On Tue, Jul 23, 2024 at 05:12:14PM -0400, Jason Merrill wrote:
> On 7/23/24 4:18 PM, Marek Polacek wrote:
> > On Tue, Jul 23, 2024 at 12:53:07AM -0400, Jason Merrill wrote:
> > > On 7/20/24 2:31 PM, Marek Polacek wrote:
> > > > [ Entering the contest to fix the oldest PR in this cycle. ]
> > > > 
> > > > Bootstrapped/regtested on x86_64-pc-linux-gnu, ok for trunk?
> > > > 
> > > > -- >8 --
> > > > This 18-year-old PR reports that we parse certain comma expressions
> > > > as a declaration rather than statement when the statement begins with
> > > > a functional-style cast expression.  Consider
> > > > 
> > > >     int(x), 0;
> > > > 
> > > > which does not declare x--it only casts x to int--, whereas
> > > > 
> > > >     int(x), (y);
> > > > 
> > > > declares x and y.  We need some kind of look-ahead to decide how we
> > > > should disambiguate the construct, because cp_parser_init_declarator
> > > > commits eagerly once it has seen "int(x)", and then it's too late to
> > > > recover.
> > > > 
> > > > This patch makes us try to parse the code as a sequence of declarators;
> > > > if that fails, we are likely looking at a statement.  That's a simple
> > > > idea, but it's complicated by code like
> > > > 
> > > >     void (*p)(void *)(fun);
> > > > 
> > > > which initializes a pointer-to-function, or
> > > > 
> > > >     int(x), (x) + 1;
> > > > 
> > > > which is an expression statement, but the second (x) is parsed as
> > > > a valid declarator, only the + after reveals that the whole thing
> > > > is an expression.  You can have things like
> > > > 
> > > >     int(**p)
> > > > 
> > > > which by itself doesn't tell you much.  You can have
> > > > 
> > > >     int(*q)(void*)
> > > > 
> > > > which looks like it starts with a functional-style cast, but it is not
> > > > a cast.  The simple
> > > > 
> > > >     int(x) = 42;
> > > > 
> > > > has an initializer so it declares x; it is not an assignment.  But then,
> > > > 
> > > >       int(d) __attribute__(());
> > > > 
> > > > does not have an initializer, but the attribute makes it a declaration.
> > > > 
> > > >         PR c++/29834
> > > >         PR c++/54905
> > > > 
> > > > gcc/cp/ChangeLog:
> > > > 
> > > >         * parser.cc (cp_parser_lambda_introducer): Use
> > > >         cp_parser_next_token_starts_initializer_p.

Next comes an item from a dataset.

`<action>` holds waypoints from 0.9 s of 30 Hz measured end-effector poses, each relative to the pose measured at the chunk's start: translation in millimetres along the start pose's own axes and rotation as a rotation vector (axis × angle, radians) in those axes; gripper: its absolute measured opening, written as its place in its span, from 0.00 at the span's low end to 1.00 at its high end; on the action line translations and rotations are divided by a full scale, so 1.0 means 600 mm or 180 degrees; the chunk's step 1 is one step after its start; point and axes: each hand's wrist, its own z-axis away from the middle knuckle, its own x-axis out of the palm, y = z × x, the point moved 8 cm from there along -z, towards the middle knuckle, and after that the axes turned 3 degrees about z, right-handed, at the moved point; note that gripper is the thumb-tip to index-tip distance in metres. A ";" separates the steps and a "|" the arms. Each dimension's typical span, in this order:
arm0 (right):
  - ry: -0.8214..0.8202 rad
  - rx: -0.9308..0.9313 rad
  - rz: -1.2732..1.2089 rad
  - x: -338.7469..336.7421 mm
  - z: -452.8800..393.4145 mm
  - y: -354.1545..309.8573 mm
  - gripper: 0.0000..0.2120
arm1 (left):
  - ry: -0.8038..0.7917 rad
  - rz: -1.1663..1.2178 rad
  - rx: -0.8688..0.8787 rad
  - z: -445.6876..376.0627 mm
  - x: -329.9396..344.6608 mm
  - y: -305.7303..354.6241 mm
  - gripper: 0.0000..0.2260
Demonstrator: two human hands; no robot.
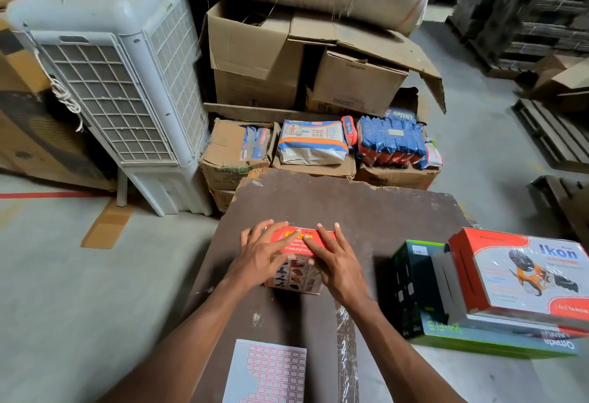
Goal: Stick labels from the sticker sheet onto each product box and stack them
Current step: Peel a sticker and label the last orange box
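A small red and white product box stands in the middle of the brown table. My left hand lies flat on its top from the left, fingers straight. My right hand rests on the top from the right, fingers straight too. The fingertips of both hands press on the red top face. The sticker sheet, white with a grid of pink-edged labels, lies on the table near the front edge. Whether a label is under my fingers is hidden.
At the right stands a stack: a red Ikon box on a flat green box, with a black box beside it. Behind the table are cardboard cartons, diaper packs and a white air cooler.
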 end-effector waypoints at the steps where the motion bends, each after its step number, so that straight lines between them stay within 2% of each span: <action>1: 0.0002 -0.0007 -0.0008 0.000 0.000 -0.001 0.24 | -0.0053 -0.0025 0.0000 -0.004 -0.002 0.005 0.23; 3: -0.0008 0.0005 -0.0035 0.002 -0.002 0.000 0.24 | -0.0102 -0.0073 -0.0029 -0.008 0.000 0.014 0.22; 6: 0.0027 0.0061 0.0065 0.004 -0.008 0.003 0.26 | -0.0011 -0.0013 -0.0094 -0.009 0.005 0.019 0.26; 12: 0.0094 0.0125 -0.0002 0.004 0.006 -0.019 0.33 | 0.0142 0.0195 0.0008 -0.003 -0.002 0.027 0.29; 15: 0.0644 0.0090 -0.0051 -0.021 0.022 -0.045 0.31 | 0.0136 0.0252 0.0042 -0.003 -0.004 0.026 0.27; 18: 0.1150 -0.0001 -0.0116 -0.019 0.062 -0.095 0.22 | 0.0119 0.0297 0.0015 -0.003 -0.004 0.028 0.25; 20: 0.0812 -0.0047 -0.0180 0.035 0.092 -0.128 0.15 | 0.0133 0.0309 -0.0004 -0.003 -0.002 0.028 0.25; 22: -0.0071 -0.0040 -0.0380 0.118 0.120 -0.152 0.11 | 0.0169 0.0327 -0.0018 -0.001 0.001 0.026 0.26; 24: -0.0940 -0.0018 -0.0580 0.198 0.157 -0.170 0.11 | 0.0183 0.0367 -0.0025 0.000 0.002 0.024 0.26; 27: -0.1838 -0.0010 -0.0719 0.272 0.204 -0.201 0.15 | 0.0203 0.0446 -0.0016 0.000 0.001 0.023 0.24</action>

> > > >         (cp_parser_simple_declaration): Add look-ahead to decide if 
> > > > we're
> > > >         looking at a declaration or statement.

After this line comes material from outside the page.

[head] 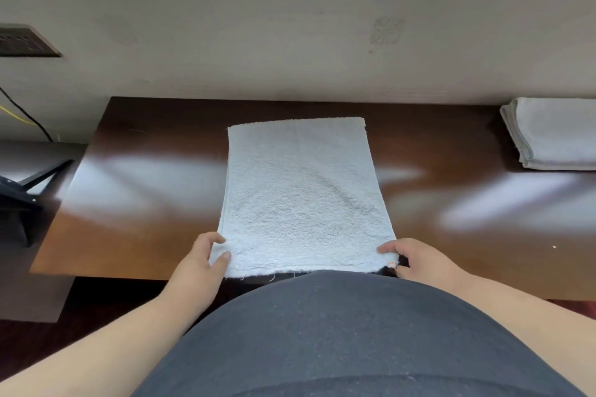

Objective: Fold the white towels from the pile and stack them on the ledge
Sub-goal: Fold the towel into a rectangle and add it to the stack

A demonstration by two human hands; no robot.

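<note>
The left hand (206, 256) and right hand (411, 256) each pinch a near corner of the white towel (303, 190) lying at the ledge's (154, 126) near edge; folded towels (554, 135) sit at its far right

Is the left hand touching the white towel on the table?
Touching. The head view shows the left hand pinching the near left corner of the white towel, thumb on top of the fabric.
</note>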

> > > >         (cp_parser_next_token_starts_initializer_p): New.
> > > > 
> > > > gcc/testsuite/ChangeLog:
> > > > 
> > > >         * g++.dg/parse/ambig15.C: New test.
> > > >         * g++.dg/parse/ambig16.C: New test.
> > > > ---
> > > >    gcc/cp/parser.cc                     | 73 ++++++++++++++++++++++--
> > > >    gcc/testsuite/g++.dg/parse/ambig15.C | 83 
> > > > ++++++++++++++++++++++++++++
> > > >    gcc/testsuite/g++.dg/parse/ambig16.C | 18 ++++++
> > > >    3 files changed, 168 insertions(+), 6 deletions(-)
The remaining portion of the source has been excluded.